Supplied data:
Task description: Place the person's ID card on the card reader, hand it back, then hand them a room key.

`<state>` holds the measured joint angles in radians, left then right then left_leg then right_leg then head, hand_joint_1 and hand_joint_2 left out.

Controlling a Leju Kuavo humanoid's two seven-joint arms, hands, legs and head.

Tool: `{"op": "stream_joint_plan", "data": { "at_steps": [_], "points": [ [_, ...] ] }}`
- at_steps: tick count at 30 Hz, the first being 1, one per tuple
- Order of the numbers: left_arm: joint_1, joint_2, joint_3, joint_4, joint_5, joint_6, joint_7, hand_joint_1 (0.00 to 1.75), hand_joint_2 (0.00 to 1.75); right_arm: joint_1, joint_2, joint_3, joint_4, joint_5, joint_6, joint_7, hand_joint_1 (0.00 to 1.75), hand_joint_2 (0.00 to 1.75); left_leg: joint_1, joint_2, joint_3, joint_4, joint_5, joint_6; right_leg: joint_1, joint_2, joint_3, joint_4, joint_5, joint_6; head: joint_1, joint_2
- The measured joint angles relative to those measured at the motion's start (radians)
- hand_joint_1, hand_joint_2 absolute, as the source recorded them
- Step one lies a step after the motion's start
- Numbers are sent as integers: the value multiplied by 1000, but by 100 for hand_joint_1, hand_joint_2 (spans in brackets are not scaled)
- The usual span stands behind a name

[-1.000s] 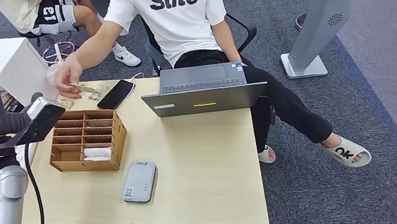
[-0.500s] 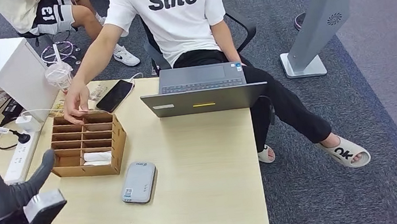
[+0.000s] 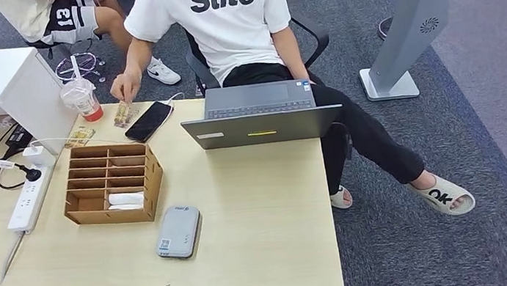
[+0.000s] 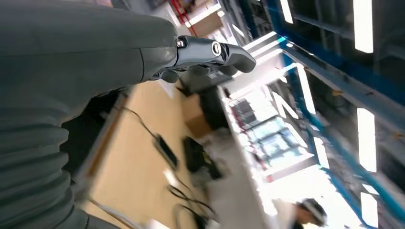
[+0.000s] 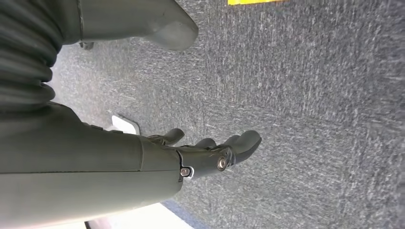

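On the near table edge sits the card reader (image 3: pixel 178 232); both the left hand (image 4: pixel 143 52) and right hand (image 5: pixel 157 157) hold nothing, fingers loosely apart.

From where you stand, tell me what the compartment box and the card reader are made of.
Compartment box: likely corrugated cardboard, matte brown, with thin slotted dividers and raw edges. Card reader: probably moulded plastic, smooth grey, rounded corners with a slight sheen.

You can't read what the person's hand (image 3: pixel 126 84) pinches just beside the phone (image 3: pixel 148 121) — too small. Seated person cut off at the shoulders by the frame edge. Left hand (image 4: pixel 200 52): fingertips only past its cover, background blurred (motion smear). Right hand (image 5: pixel 210 155): palm side hidden.
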<state>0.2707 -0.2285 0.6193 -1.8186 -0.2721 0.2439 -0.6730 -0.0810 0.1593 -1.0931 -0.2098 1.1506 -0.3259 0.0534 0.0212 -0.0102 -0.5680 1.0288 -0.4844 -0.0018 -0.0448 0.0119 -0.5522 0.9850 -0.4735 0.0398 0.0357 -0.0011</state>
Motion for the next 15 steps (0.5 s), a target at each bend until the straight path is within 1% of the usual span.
{"op": "stream_joint_plan", "data": {
  "at_steps": [2, 4, 6, 8, 10, 12, 14, 15],
  "points": [
    [-59, -23, 157, 128, -66, 0, 2, 0, 175, 0, 4, -1, 0, 3, 1, -8, 0, 175, 0, 0, 1, 0, 0, 0, 0, 0, 1, 0, 0, 0, 0, 0],
    [-120, -27, 291, 286, -87, 30, 4, 0, 175, 0, 6, -1, 0, 9, 1, -18, 0, 175, 0, 0, 1, 0, 1, -1, 0, 0, 1, 1, 0, 0, -2, 0],
    [-175, -15, 404, 467, -80, 70, 30, 0, 175, -1, 8, -1, 0, 19, 3, -27, 0, 175, 0, 0, 1, 0, 1, -1, 0, 0, 2, 1, 0, 0, -2, 0],
    [-220, 13, 497, 672, -70, 118, 85, 0, 175, -3, 10, 1, 0, 36, 4, -29, 0, 175, 0, 0, 1, 0, 1, 0, 0, 0, 2, 1, 0, 0, -1, 0],
    [-253, 43, 568, 879, -73, 173, 149, 0, 175, -4, 11, 5, 0, 55, 3, -23, 0, 175, 0, -1, 1, 0, 1, 0, 0, 0, 2, 0, 0, 0, -1, 0],
    [-278, 65, 616, 1056, -81, 226, 219, 0, 175, -5, 12, 11, 0, 73, 2, -14, 0, 175, -1, -1, 0, 0, 1, 0, -1, -1, 2, 0, 0, 0, -1, 0],
    [-300, 74, 650, 1195, -90, 264, 304, 0, 175, -5, 12, 18, 1, 89, 0, -6, 0, 175, -1, -2, 0, 0, 0, 0, -1, -2, 2, -1, 1, 0, 0, 0],
    [-305, 75, 657, 1227, -92, 270, 327, 0, 175, -5, 13, 20, 1, 93, 0, -4, 0, 175, -1, -2, 0, 0, 0, 0, -1, -2, 2, -1, 1, 0, 0, 0]
  ]
}}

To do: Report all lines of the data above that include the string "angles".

Task output:
`<state>` holds the measured joint angles in radians, left then right then left_leg then right_leg then head, hand_joint_1 and hand_joint_2 left out.
- The measured joint angles relative to those measured at the motion's start (radians)

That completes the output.